Soak in lightly salted water overnight.
Mix 1 tbsp of seasoned salt with 1 cup of flour.
Coat rabbit with seasoned flour. 
Brown in hot oil.
Reduce heat, add 1 cup of water, simmer for 1 hour or more.
Optional: When meat is done, a tbsp flour to 2 cups of milk or 
water and stir into the pan drippings for some nice gravy.


Cut rabbit into pieces, discard any fat.
Soak in lightly salted water overnight.
Mix 1 tbsp of seasoned salt with 1 cup of flour.
Coat rabbit with seasoned flour. 
Brown in hot oil.
Place rabbit in crock pot with potatoes, onions, carrots and celery.
Add 1 tbsp worchestershire and 1 cup of water.
Cook on low for 5 hours.


Cut rabbit into pieces, discard any fat.
Soak in lightly salted water overnight.
Drain meat.
Put meat in a pot and cover with fresh water.
Add a carrot and a little salt.
Simmer an hour or until the meat readily comes off the bones.
Drain, rinse, and cool. Discard the carrots.
Take the meat off the bones and use with your favorite casserole recipe.

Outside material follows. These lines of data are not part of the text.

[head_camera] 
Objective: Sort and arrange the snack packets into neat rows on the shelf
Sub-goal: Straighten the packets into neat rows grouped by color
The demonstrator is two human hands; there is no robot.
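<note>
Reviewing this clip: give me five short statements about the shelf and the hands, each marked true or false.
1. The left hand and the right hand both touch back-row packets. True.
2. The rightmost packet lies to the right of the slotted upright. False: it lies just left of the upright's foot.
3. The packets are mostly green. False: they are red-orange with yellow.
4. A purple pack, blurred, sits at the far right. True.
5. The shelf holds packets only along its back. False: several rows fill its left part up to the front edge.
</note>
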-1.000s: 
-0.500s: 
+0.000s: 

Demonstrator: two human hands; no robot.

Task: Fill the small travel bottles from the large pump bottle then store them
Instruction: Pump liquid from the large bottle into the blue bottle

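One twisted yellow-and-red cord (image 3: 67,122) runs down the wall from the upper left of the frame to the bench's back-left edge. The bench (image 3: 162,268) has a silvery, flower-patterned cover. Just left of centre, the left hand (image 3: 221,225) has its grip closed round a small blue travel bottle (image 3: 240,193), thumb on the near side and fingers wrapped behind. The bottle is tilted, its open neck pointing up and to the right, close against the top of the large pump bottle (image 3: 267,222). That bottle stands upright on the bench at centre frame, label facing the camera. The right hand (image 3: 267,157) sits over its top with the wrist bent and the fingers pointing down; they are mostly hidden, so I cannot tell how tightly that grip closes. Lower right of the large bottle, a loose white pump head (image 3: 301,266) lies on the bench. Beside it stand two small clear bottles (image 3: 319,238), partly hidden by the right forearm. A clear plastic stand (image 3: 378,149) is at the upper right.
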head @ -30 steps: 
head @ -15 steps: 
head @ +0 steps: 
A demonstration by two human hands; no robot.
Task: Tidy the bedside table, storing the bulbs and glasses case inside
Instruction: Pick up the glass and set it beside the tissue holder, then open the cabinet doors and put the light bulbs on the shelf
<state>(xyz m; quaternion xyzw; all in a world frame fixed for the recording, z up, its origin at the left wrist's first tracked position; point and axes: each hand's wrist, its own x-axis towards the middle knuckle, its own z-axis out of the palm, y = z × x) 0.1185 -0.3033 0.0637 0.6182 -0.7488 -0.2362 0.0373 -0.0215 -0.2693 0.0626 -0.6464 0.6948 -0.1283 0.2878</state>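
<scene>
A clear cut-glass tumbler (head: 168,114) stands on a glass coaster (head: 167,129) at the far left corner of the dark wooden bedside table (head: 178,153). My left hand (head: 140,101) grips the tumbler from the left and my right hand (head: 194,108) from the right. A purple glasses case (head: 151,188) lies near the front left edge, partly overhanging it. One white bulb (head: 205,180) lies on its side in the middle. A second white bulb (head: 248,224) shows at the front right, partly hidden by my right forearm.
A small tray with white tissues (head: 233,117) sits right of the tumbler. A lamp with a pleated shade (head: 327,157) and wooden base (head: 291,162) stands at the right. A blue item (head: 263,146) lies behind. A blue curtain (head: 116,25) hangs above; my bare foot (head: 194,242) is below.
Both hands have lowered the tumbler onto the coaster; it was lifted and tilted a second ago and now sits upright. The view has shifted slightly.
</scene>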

Cut rabbit into pieces, discard any fat.
Soak in lightly salted water overnight.
Drain meat.
Put meat in a pot and cover with fresh water.
Add a carrot and a little salt.
Simmer until meat is tender but not falling off the bones.
Drain, rinse and cool. Discard the carrots.
Dip in your favorite batter and deep fat fry.


Note: Carrots are really good for drawing the wild taste out of game.
Optional: If rabbit is a little "shot up" add 1/2 to 1 tsp vinegar to water when soaking.

Enjoy!


----------



## JAT83 (Sep 9, 2007)

mmm sounds good....even though I have never tried rabbit :lol:


----------